Sonic Generations is a very brief game, with only nine stages, each with a Classic and a Modern act. Also, the lack of more retro levels from games like Sonic CD or Sonic the Hedgehog 3 is disappointing. However, each level has its share of Challenges, which range from racing a doppelgänger to completing the stage with only one ring. As the Sonics rescue their friends, more Challenges are opened up, but many of these don't have the straightforward charm of the more simple objectives. Still, the high amount of Challenges will keep players going, even if some are a bit dry. Collectible Red Rings and working towards S rankings will keep lone wolves on their feet, while Xbox Live support with leaderboard rankings and 30-second time trials (a way to see how far you can get in a level in 30 seconds) are also available for those looking for a little competitive edge. Though it does feel a bit artificial in its replay value at times, Sonic Generations has a lot to offer overall.

Thanks to a wondrous use of perspective and the archetypal HD update, the stages in Sonic Generations are a sight to behold.

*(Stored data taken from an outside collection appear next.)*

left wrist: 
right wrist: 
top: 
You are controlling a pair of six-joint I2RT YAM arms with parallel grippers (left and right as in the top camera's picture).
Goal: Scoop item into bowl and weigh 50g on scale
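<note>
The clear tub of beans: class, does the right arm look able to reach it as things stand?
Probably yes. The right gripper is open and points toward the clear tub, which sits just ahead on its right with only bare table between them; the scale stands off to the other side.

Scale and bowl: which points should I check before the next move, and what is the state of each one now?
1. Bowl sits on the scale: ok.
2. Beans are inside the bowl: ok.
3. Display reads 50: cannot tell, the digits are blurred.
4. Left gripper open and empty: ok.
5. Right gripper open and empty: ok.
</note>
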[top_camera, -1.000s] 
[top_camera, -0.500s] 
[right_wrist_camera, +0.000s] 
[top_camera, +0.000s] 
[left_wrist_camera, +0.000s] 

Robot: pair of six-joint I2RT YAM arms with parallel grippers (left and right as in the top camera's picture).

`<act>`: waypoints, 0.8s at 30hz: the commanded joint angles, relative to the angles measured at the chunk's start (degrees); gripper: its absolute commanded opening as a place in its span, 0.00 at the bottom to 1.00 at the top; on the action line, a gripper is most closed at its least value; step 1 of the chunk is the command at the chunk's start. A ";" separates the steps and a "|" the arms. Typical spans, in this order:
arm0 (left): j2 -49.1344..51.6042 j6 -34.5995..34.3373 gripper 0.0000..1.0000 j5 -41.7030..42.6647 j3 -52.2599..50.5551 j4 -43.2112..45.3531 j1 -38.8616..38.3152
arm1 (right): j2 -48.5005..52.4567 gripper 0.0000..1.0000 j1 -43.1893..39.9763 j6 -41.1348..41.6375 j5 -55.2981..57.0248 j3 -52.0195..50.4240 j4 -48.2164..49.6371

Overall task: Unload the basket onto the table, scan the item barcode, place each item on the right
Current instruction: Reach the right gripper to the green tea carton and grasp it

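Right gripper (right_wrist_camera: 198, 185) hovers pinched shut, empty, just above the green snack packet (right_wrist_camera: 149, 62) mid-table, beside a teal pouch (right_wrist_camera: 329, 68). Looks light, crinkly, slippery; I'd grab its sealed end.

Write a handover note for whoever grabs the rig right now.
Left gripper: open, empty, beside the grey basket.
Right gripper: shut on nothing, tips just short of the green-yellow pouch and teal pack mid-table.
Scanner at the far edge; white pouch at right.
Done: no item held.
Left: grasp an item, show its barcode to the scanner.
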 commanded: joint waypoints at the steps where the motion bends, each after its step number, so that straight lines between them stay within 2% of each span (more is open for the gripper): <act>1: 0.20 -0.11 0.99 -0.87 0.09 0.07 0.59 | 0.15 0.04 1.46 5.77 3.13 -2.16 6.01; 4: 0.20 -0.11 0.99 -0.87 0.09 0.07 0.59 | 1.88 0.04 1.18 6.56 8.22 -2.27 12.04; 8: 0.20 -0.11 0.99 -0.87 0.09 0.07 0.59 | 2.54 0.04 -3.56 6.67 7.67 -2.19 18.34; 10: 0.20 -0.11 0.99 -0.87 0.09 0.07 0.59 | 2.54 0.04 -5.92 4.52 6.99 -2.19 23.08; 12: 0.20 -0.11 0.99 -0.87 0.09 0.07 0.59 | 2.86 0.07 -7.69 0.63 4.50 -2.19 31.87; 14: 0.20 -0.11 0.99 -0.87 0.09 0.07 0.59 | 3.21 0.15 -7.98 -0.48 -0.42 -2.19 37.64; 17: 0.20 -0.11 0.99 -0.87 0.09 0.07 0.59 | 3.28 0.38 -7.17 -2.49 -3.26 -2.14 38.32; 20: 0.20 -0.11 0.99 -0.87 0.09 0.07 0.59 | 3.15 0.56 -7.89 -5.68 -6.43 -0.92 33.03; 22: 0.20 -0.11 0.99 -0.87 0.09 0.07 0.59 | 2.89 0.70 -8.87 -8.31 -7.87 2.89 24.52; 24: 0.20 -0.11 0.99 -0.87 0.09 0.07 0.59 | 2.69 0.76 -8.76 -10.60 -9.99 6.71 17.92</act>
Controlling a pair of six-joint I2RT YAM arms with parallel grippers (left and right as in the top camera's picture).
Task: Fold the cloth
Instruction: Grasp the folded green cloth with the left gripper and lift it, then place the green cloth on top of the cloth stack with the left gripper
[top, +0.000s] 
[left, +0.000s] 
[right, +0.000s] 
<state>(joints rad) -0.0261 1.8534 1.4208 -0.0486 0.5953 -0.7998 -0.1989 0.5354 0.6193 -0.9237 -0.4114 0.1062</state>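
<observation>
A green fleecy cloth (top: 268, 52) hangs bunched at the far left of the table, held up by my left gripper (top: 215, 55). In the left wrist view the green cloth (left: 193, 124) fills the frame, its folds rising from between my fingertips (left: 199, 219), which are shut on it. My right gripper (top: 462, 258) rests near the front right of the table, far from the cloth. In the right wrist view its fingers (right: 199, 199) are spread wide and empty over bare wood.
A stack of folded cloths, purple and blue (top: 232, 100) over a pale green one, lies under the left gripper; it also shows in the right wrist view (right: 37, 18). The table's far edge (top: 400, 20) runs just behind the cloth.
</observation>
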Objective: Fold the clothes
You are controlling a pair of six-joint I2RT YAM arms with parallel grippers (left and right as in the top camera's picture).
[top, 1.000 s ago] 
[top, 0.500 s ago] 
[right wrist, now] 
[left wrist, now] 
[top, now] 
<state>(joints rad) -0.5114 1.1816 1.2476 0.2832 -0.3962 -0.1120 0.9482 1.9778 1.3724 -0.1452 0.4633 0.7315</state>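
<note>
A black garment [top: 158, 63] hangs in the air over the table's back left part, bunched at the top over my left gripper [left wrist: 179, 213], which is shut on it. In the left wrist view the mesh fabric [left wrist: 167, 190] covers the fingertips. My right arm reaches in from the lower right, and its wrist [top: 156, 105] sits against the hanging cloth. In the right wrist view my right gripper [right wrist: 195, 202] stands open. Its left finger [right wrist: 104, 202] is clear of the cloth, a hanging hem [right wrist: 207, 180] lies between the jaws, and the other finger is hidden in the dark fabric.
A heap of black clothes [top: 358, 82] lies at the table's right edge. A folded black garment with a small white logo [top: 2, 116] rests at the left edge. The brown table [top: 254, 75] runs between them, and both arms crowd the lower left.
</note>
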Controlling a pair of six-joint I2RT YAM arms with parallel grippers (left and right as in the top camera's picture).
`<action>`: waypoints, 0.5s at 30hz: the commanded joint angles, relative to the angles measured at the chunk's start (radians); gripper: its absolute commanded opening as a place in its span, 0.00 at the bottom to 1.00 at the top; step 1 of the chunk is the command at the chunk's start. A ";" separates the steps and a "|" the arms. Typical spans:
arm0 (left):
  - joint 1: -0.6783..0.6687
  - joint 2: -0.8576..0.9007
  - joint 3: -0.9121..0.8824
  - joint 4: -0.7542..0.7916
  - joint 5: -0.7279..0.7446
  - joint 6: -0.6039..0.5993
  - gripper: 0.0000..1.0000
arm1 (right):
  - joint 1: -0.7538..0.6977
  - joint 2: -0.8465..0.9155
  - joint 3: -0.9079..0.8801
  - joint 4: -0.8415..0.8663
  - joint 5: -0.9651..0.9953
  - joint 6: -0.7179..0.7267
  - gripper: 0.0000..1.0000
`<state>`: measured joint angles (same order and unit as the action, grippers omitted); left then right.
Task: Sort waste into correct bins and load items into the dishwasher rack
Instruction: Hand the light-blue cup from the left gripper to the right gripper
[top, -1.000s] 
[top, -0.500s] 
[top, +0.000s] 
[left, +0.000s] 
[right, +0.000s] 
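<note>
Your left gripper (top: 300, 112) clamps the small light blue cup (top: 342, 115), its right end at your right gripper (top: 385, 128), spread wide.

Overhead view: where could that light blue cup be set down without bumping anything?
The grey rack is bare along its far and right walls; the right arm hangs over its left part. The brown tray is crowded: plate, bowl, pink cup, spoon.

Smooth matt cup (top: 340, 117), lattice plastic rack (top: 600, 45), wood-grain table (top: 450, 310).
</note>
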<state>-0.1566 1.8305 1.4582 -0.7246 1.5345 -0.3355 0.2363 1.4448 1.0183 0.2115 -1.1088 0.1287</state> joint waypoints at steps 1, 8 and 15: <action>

From the humble beginnings of Green Hill Zone to the brilliant vistas of Sky Sanctuary Zone, each stage looks incredible in motion. Fluid animations and an intense sense of speed contribute to the game's smoothness. Both Classic and Modern Sonic have their unique level designs, but it's the way each level is translated from its original form that makes Sonic Generations so successful. The familiar initial run through Green Hill Zone is represented nostalgically for Classic Sonic, while Modern Sonic settles for breakneck speeds and motion blur effects. The sound design is also shockingly authentic. The new renditions of famed Sonic themes are performed excellently; from the techno dance beat of Chemical Plant Zone to the catchy vocal themes from the Sonic Adventure games, each level feels familiar and the music does so much to contribute to that feeling. Aside from a few cheesy lines, the voice acting is good as well, mostly because of its scarcity. Sonic and Tails' lines are decent and the surreal scenes of Sonic talking to his past self are entertaining. The presentation in Sonic Generations mixes nostalgia and technical advances to make what could only be the best looking Sonic title ever made.

Sonic Generations is Sonic's best adventure in this gaming generation yet. The mix of 2D side-scrolling as Classic Sonic and the high-octane adrenaline rush of Modern Sonic both contribute to a cohesive and cleverly designed world that has just as much familiarity as it has surprises. The stages are constructed with the gameplay in mind above all else; there aren't any obscure tricks holding back this collection of solid and accessible platforming. The presentation, like the gameplay, is a near-perfect mix of HD graphics and remixed themes, one that will be remembered for a good long time. The level count is a bit short and there is some uninventiveness in the Challenge design, but there are many reasons to experience Sonic's legacy again and again. Sonic's adventure through his past has shown, above all else, that Sonic Team has the skills and ingenuity to make a new Sonic game without saturating it with gimmicks. If Sonic's spotty record this generation has discouraged you from collecting rings and smashing badniks, swallow your pride and play Sonic Generations, because it's one of the best Sonic games in years.